There are shows that died before their time, such as Firefly. There were certainly shows that suffered from a lack of love and budget cuts, see the third season of Star Trek: The Only Non-Derivative Version. 

One television favorite of the return-to-nature wing of homeschooling is Little House on the Prairie and I would nominate it for the show that most actively destroyed itself and its original premise.

I do not say this because the show literally blew up the town where it was set. I do not say it, because the plots grew so outrageous that soon every episode was a “very-special-episode.”

No, I speak of a special and horrible doom that was Little House at the end. They changed the title to include a reference to “new beginnings,” but what we received was new only in the sense that color episodes of Andy Griffith with Warren playing the part of Barney from black-and-white episodes of Andy Griffith were new.

They were new the way Zombie Reagan would be a new president.
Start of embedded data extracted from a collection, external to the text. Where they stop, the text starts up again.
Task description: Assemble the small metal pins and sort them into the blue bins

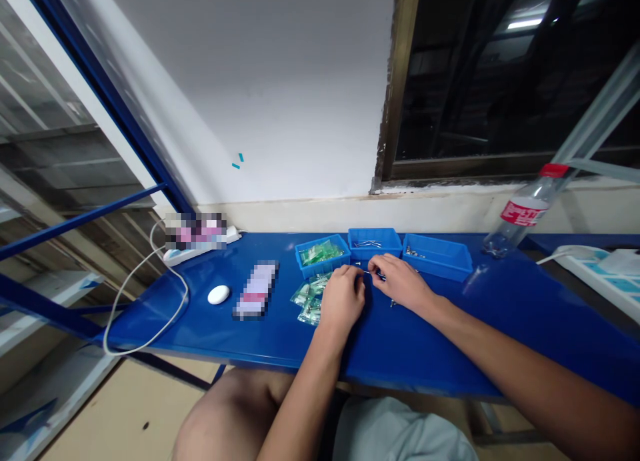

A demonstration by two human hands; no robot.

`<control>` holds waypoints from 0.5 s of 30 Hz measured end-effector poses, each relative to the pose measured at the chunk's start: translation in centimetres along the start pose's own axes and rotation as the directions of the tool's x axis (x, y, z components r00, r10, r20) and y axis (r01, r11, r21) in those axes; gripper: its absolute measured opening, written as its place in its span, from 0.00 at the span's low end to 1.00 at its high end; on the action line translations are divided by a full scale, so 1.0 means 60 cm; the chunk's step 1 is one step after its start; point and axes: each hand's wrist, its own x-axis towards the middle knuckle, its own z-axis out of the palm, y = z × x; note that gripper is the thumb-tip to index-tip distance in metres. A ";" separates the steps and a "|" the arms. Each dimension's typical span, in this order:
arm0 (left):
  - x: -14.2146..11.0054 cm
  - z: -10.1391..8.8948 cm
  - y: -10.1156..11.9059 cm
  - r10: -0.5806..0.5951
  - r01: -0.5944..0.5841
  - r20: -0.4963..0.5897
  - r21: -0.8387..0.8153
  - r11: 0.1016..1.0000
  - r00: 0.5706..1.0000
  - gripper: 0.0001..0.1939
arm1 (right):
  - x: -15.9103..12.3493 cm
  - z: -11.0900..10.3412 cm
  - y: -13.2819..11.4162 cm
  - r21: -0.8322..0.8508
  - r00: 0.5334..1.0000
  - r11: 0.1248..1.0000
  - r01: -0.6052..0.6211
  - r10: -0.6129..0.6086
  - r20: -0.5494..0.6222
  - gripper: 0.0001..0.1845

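Note:
My left hand (343, 297) and my right hand (400, 282) sit close together above the blue tabletop (440, 341), fingertips almost meeting. A thin metal pin (374, 274) lies across the gap, pinched in my right fingers. My curled left fingers are beside it, and I cannot tell whether they grip it. Loose green plastic packets (310, 299) lie just left of my left hand. Three blue plastic bins stand beyond my hands: one with green packets (307, 264), one with metal pins (375, 235), and one with small metal parts (437, 264).
A clear plastic bottle with a red label (520, 214) lies against the wall at the right. To the left are a white oval object (219, 294), a blurred flat box (255, 289), a power strip (197, 251) and a looping white cable (145, 301).

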 end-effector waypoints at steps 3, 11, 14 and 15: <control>0.000 -0.001 0.002 0.011 -0.011 -0.012 -0.010 1.000 1.000 0.12 | -0.001 0.000 -0.002 0.114 0.997 0.993 -0.012 0.021 -0.075 0.18; 0.002 -0.011 0.017 -0.068 0.068 0.008 -0.158 0.985 0.998 0.17 | -0.009 -0.011 -0.022 0.444 0.987 0.896 -0.010 0.079 -0.137 0.09; 0.002 -0.016 0.021 -0.094 0.095 0.016 -0.246 0.964 0.995 0.16 | -0.012 -0.011 -0.024 0.470 0.989 0.883 -0.002 0.072 -0.130 0.10; 0.002 -0.017 0.021 -0.096 0.096 0.013 -0.273 0.957 0.995 0.15 | -0.013 -0.011 -0.024 0.471 0.989 0.882 0.003 0.066 -0.129 0.10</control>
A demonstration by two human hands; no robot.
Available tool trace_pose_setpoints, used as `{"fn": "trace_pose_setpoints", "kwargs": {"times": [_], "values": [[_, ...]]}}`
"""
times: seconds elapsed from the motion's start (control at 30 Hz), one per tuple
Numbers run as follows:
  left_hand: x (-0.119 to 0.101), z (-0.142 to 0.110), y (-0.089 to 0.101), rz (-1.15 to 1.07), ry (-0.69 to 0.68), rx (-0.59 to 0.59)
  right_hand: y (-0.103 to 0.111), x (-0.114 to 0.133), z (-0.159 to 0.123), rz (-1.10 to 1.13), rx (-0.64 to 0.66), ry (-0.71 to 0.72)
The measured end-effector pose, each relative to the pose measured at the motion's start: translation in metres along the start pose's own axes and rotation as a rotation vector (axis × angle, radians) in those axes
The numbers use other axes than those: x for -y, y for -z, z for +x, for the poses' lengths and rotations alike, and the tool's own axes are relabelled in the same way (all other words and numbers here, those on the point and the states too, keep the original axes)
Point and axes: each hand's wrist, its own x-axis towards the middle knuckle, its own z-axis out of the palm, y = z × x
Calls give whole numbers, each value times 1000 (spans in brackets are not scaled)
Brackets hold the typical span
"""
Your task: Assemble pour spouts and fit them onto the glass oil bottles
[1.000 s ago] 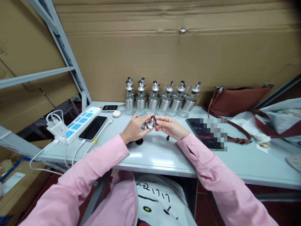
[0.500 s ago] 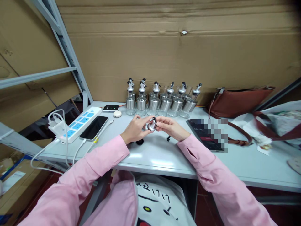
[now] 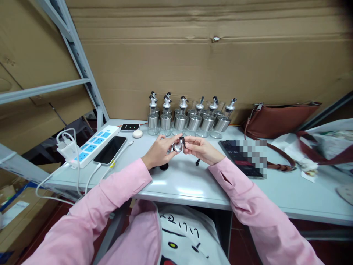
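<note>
Between my hands is a silver bottle pourer (image 3: 177, 146) with a black flip cap (image 3: 183, 141). My left hand (image 3: 161, 150) is closed around the silver body of the pourer. The fingers of my right hand (image 3: 200, 148) pinch the black cap at its right side. Below my left hand a round black part (image 3: 164, 166) lies on the table, and a small black piece (image 3: 198, 162) lies under my right hand. Behind them stands a row of glass bottles with steel sleeves (image 3: 180, 122), several topped with similar pourers.
A power strip (image 3: 95, 145) with a white charger, a phone (image 3: 110, 149) and cables lie at the left. A small display device (image 3: 130, 127) and a white round case (image 3: 138, 134) sit behind. On the right are a dark tablet-like screen (image 3: 234, 156) and a brown bag (image 3: 281, 119).
The black cap has swung out to the right of the silver body and shows more plainly. Both hands stay in nearly the same place.
</note>
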Motion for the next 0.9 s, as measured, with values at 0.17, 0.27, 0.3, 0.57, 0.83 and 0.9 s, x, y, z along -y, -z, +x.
{"fn": "trace_pose_setpoints", "kwargs": {"times": [0.17,0.27,0.3,0.57,0.83,0.9], "values": [[0,0,0,-19,-25,-5,0,-1,1,23,7,-18],[0,0,1,-21,-1,28,2,-2,2,-30,18,22],[0,0,2,-19,7,38,3,-3,2,-58,22,42],[-1,-1,3,-18,-6,58,4,-4,3,-197,64,120],[-1,-1,2,8,-29,55,3,-3,2,-241,76,134],[0,-2,1,20,-34,38,2,-3,2,-236,69,146]]}}
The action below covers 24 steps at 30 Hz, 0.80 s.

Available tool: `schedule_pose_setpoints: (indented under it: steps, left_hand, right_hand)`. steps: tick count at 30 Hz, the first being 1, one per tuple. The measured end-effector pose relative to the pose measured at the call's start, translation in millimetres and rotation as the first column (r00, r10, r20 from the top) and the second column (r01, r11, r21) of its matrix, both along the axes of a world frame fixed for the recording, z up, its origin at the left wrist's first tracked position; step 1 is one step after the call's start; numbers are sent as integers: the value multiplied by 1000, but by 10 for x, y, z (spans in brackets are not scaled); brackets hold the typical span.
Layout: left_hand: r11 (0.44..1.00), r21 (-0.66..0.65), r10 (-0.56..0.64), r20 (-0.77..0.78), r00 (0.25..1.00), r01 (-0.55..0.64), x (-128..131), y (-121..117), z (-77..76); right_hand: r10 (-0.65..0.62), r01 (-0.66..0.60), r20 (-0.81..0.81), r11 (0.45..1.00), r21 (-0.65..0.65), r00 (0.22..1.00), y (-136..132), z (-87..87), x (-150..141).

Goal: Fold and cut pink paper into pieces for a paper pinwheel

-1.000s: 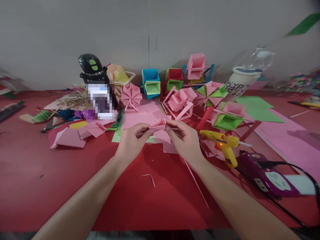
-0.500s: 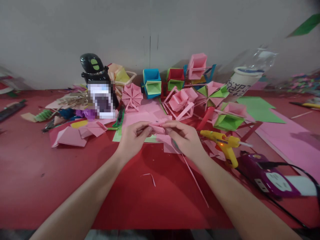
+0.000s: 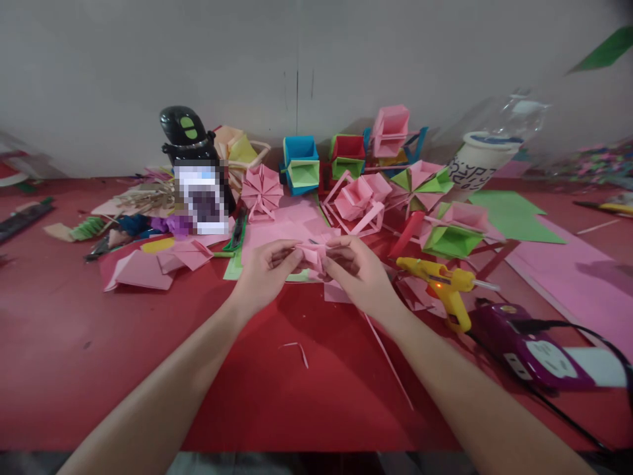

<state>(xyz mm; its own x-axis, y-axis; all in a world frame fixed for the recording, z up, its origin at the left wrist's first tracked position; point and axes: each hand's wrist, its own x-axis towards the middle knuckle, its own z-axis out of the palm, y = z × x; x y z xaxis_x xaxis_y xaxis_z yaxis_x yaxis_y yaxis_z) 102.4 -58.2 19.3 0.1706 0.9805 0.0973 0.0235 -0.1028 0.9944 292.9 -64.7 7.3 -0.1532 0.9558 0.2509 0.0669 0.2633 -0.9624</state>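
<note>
Between both hands, above the middle of the red table, is a small piece of folded pink paper (image 3: 313, 254). My left hand (image 3: 270, 267) pinches its left end with thumb and fingers. At the right end, my right hand (image 3: 357, 269) grips it the same way, thumb in front. The paper's middle shows creased faces standing out towards me; its ends are covered by my fingertips. Beneath and behind the hands lie flat pink sheets (image 3: 277, 227) with green paper under them. A thin pink paper strip (image 3: 388, 356) runs along the table below my right wrist.
A yellow glue gun (image 3: 440, 280) with an orange light lies right of my right hand, beside a purple power strip (image 3: 534, 349) with black cords. Folded paper boxes (image 3: 301, 165) line the back. At the left stand a black bottle (image 3: 185, 132) and loose pink folded pieces (image 3: 143, 269).
The folded pink paper has opened up in the middle and shows more of its inner faces. My right thumb has shifted slightly inward; both hands keep hold at nearly the same place.
</note>
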Motion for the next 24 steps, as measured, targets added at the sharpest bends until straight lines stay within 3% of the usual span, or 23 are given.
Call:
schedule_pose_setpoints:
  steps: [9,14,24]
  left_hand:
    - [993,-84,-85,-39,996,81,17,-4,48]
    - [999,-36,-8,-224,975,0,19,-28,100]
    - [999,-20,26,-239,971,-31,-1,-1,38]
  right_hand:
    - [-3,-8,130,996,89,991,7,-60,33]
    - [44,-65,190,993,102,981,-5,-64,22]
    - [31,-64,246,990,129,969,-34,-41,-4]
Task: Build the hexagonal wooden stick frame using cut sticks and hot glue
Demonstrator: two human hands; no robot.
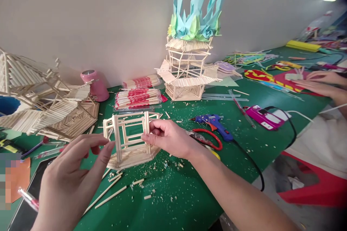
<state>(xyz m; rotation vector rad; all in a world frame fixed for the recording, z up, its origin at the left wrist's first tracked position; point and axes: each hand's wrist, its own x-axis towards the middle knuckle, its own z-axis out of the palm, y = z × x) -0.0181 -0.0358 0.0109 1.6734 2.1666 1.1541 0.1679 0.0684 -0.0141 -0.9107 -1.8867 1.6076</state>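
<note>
A small model frame of thin wooden sticks (117, 144), with upright posts and a flat stick base, stands on the green table in front of me. My right hand (169, 139) pinches a post at its right side between thumb and fingers. Beside the frame's left posts is my left hand (72, 173), its thumb and index fingertips brought close together. Whatever may be between those fingertips is too small to make out. Loose cut sticks (111, 196) and small scraps lie in front of the frame.
A blue glue gun (213, 121) and red-handled pliers (214, 140) lie to the right. Behind stand bundled sticks (138, 98) and a stick tower (185, 83) topped with folded paper. Another stick model (78, 113) is at left. A co-worker's hands (317, 81) work at far right.
</note>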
The show always had problems, draining much of the charm from the books. The acting and the anachronisms can be endured in the early seasons, however, a Doom fell upon the show.

That doom. like the power of the Ring in Hobbit, always lurked in the series, but by the end it overtook it.

I cannot decide if they loathed their audience, thinking that no dose of treacle could be too great, or if, by some strange and awful fate, the directors decided that we would like seeing characters die deaths wholly inappropriate to their natures, pleasant families ripped apart to tell one story, or back story ignored to wrench a tear.

The false sentimentality of the show reached such epic proportions when Albert, the adopted son of the main family, died that only watching MST3K could make a man sane.

Why did it happen?

The show did not know when to die. It began to look at what made it good and repeat the formula. It forgot that Melissa Gilbert could not act. It catered to the ego of one of its stars . . . and turned him into a prophet-sage. Mostly, the show decided that “sentiment” had made it a hit, so sentiment and only sentiment was what we were going to get.

As Spock was drilled into the ground to get a few more viewers, so sentiment was taken places even a Victorian spinster aunt would have feared to go.

What should we learn on the other side of this cultural debacle? At least three lessons I think.

First, watch nothing starring Melissa Gilbert. Hope and I were once trapped in a hotel room with our kids, tired from travel,  and with nothing to do . . . and trust me even another alphabet game is better that Melissa Gilbert in Diary of Anne Frank.

Second, quite while you are ahead. I am always tempted to conclude a message three times . . . but as the end of Return of the King warns this is a mistake. Little House shows it an undercut all you have done.

Internet discussions always tempt me to make one last point . . . until the only readers are gone.

Finally, sometimes you have a particular gift that in combination with your other gifts is very attractive. The danger is that you twist that gift from all the rest and learn to rely on it alone. Kill the frame and the smaller gifts and the great good can become a monstrous carbuncle.

If you are Meg Ryan, you twinkle, and the audience cheers, but God help you if  you become reduced to twinkle.

If you are Little House, the best episodes make us feel sentimental, but strip away any irony, any hint of anything else and leave only Wholesome Sentiment and we come to loath what we should love.

When the Pythons are only “edgy,” they are fall of the edge.

For an entire generation, Little House serves as warning that being good at a thing is best when it is in the context of lots of other things.

Bloggers beware. Some of us are good at sarcasm . . . others at pop-culture references . . . but we must never be reduced to this.

I think I always run the risk of a post with too many “. . . ” and too many words with odd caps (“Love”) combined with Victorian references.

(A line I must never write: “We must . . . must . . . Love  . . . that which is Must . . . or the game will not be worth the Candle.”)

Even if at times this has worked for me in another context, I must not be reduced to it. We have all read bloggers who become only one thing, one topic, one idea.

So may the doom of Little House be avoided. May the I be canceled like Joss Whedon before my show outruns the idea . . . and may I never, ever write a single thing as witless as the episode Home Again.